_What is expected_
What lines of the data hold the string "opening"? Copy them all.

_Information supplied_
════
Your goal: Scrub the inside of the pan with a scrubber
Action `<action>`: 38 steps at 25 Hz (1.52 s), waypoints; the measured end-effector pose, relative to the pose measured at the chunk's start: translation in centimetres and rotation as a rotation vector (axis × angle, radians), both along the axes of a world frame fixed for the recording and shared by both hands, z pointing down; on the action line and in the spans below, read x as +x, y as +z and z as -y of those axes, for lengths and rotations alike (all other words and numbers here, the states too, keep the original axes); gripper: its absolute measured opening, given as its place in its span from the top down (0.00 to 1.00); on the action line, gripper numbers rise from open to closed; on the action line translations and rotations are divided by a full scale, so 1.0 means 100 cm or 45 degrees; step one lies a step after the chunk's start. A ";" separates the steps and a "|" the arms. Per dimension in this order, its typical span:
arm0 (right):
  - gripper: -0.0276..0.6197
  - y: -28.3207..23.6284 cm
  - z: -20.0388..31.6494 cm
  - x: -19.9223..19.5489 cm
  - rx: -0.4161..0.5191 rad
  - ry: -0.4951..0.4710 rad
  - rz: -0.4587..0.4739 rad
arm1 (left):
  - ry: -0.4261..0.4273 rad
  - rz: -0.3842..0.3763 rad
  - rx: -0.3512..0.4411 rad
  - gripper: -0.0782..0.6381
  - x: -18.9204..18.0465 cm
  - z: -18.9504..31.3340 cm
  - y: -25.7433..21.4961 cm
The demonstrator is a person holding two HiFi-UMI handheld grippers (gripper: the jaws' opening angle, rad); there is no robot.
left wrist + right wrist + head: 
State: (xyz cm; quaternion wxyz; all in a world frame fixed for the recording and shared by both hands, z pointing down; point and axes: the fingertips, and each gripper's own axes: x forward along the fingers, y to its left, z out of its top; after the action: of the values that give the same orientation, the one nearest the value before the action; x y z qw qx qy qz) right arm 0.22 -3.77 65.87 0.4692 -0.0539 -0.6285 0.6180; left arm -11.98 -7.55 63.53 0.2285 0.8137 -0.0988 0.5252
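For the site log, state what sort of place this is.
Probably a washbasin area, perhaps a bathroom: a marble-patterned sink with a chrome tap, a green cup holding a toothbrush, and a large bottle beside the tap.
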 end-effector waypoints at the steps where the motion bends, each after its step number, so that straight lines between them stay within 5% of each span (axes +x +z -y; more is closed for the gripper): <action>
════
_Task response_
Action `<action>`: 38 steps at 25 Hz (1.52 s), waypoints; the measured end-effector pose, relative to the pose measured at the chunk's start: translation in centimetres and rotation as a rotation vector (axis × angle, radians), both along the axes of a world frame fixed for the recording and shared by both hands, z pointing down; on the action line and in the spans below, read x as +x, y as +z and z as -y of those axes, for lengths and rotations alike (all other words and numbers here, the states too, keep the original axes); gripper: its absolute measured opening, given as its place in its span from the top down (0.00 to 1.00); on the action line, gripper numbers rise from open to closed; on the action line translations and rotations are divided by a full scale, so 1.0 means 100 cm or 45 degrees; step one lies a step after the chunk's start. A ";" separates the steps and a "|" the arms. Per dimension in this order, its typical span:
The demonstrator is a person holding two HiFi-UMI handheld grippers (gripper: the jaws' opening angle, rad); there is no robot.

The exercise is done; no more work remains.